_Task to carry out_
From the entries below, transcribe exactly the lines between the line holding "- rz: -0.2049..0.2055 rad" and the line holding "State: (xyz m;", inclusive; skip all other lines.

_Dataset excerpts_
○ ○ ○ ○ ○ ○ ○
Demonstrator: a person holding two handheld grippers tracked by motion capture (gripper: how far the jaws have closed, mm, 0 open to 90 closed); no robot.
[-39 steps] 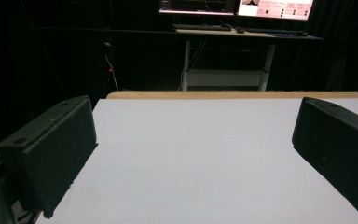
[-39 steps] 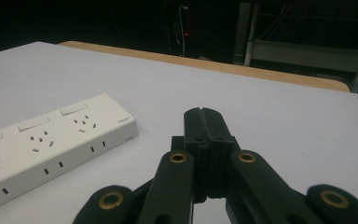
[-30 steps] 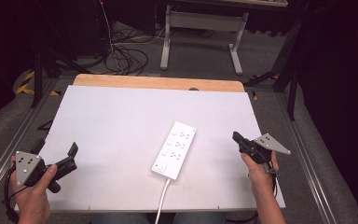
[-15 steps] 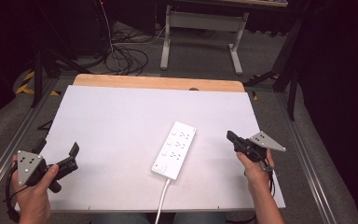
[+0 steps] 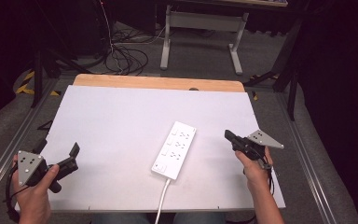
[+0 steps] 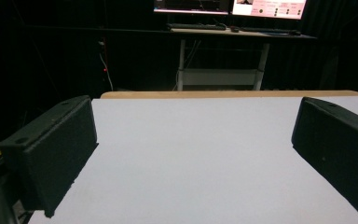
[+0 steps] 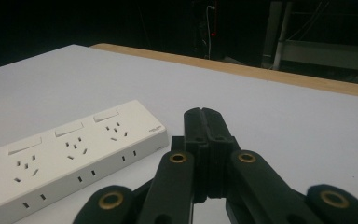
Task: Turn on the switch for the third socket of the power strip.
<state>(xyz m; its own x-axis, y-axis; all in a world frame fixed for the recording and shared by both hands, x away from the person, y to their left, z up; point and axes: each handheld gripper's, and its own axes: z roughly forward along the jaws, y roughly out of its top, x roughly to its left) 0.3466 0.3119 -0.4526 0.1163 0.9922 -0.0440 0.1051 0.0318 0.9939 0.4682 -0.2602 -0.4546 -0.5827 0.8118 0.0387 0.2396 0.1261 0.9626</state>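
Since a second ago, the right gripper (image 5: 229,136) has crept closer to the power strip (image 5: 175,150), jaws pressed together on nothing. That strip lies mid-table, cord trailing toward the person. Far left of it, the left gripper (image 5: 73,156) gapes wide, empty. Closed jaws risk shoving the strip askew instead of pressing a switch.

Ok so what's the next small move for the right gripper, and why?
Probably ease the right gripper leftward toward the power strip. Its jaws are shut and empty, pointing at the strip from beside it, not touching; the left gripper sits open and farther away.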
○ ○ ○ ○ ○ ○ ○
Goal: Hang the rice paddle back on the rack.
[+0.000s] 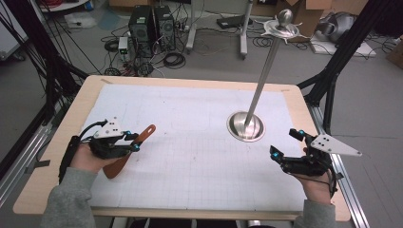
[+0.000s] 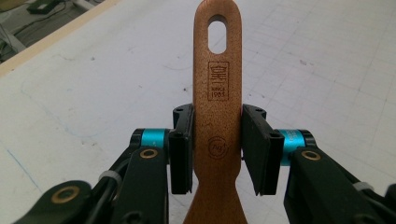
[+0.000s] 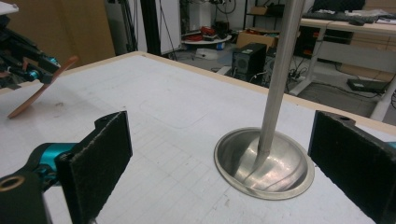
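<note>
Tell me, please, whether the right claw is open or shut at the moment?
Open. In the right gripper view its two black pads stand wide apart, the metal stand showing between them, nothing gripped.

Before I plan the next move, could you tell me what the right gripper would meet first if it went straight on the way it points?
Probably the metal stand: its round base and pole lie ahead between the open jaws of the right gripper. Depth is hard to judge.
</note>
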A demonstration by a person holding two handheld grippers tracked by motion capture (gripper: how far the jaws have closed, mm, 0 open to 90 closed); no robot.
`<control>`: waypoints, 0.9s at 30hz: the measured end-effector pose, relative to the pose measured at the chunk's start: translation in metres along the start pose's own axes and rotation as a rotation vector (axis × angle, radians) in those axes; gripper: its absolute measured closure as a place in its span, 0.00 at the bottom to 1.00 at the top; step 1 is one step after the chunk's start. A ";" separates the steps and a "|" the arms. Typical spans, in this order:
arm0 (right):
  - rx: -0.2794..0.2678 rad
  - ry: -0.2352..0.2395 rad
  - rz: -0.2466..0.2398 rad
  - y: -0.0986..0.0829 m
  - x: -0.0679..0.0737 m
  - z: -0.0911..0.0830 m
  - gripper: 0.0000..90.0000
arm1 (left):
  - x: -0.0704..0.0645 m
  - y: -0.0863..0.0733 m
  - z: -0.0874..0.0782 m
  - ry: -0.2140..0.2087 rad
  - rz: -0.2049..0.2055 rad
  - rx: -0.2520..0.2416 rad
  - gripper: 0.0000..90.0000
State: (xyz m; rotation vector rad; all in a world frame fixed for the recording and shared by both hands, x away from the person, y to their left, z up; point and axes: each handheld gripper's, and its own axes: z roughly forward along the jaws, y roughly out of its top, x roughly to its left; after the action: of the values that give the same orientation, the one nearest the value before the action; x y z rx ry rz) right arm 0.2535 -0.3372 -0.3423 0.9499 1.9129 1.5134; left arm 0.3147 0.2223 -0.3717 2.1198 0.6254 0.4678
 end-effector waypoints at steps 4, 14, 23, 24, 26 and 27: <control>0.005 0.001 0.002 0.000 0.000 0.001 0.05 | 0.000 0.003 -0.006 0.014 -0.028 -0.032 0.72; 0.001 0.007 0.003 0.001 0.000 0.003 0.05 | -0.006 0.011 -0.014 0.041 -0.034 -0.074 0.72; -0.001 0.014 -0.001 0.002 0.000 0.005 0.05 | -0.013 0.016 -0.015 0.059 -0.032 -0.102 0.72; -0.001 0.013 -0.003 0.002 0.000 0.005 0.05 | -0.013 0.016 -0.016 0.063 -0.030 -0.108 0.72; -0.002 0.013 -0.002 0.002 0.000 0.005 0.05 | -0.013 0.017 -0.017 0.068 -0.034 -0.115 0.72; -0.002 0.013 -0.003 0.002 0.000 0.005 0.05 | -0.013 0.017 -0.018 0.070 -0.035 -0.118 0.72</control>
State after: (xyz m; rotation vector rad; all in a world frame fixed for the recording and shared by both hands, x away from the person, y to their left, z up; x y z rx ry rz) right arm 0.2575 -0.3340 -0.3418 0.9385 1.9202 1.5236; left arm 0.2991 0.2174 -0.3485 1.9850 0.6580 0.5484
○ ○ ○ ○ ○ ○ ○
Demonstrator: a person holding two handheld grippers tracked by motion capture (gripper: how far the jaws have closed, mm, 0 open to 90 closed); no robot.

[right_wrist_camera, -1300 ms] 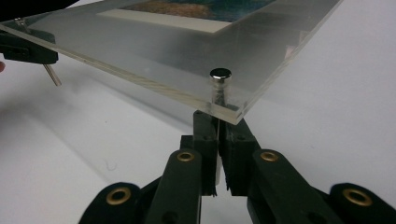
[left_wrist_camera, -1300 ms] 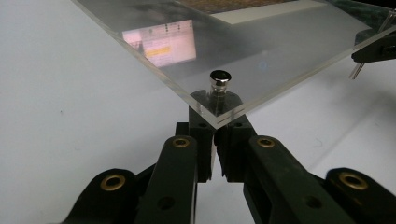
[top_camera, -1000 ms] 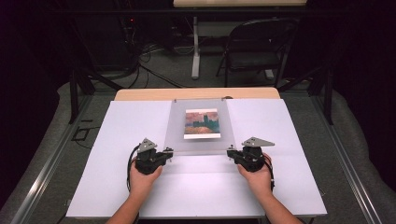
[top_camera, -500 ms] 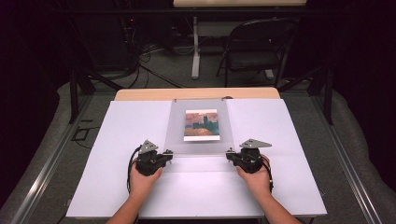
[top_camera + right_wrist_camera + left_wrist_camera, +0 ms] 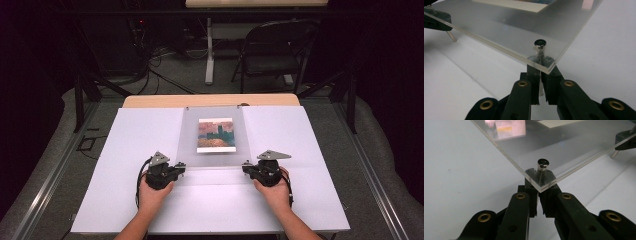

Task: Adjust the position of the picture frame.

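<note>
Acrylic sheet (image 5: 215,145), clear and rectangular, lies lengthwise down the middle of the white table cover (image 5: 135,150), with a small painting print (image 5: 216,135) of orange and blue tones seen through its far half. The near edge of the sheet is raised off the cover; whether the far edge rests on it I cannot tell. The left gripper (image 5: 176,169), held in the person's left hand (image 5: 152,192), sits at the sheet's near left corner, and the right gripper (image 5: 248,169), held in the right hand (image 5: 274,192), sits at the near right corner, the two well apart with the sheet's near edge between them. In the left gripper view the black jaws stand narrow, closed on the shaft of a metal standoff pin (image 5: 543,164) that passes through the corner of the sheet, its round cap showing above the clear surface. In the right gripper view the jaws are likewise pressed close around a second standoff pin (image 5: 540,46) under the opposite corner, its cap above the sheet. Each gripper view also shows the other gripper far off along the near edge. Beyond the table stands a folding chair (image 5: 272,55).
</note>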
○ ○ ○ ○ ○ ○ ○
_Written answer_
  - rz: -0.2049..0.2055 rad
  - rx: -0.2520..0.2416 rad
  - gripper: 0.0000..90.0000
State: (xyz m; rotation vector rad; all in a world frame fixed for the recording and shared by both hands, x away from the person, y to their left, z up; point and axes: each handheld gripper's, and its own axes: z roughly forward along the jaws, y roughly out of its top, x roughly to its left; after the action: of the values that give the same orientation, the one nearest the value before the action; x y z rx ry rz) right arm 0.2535 -0.3372 -0.3423 0.9499 1.9129 1.5134; left arm 0.3147 0.2223 -0.3717 2.1198 0.6254 0.4678

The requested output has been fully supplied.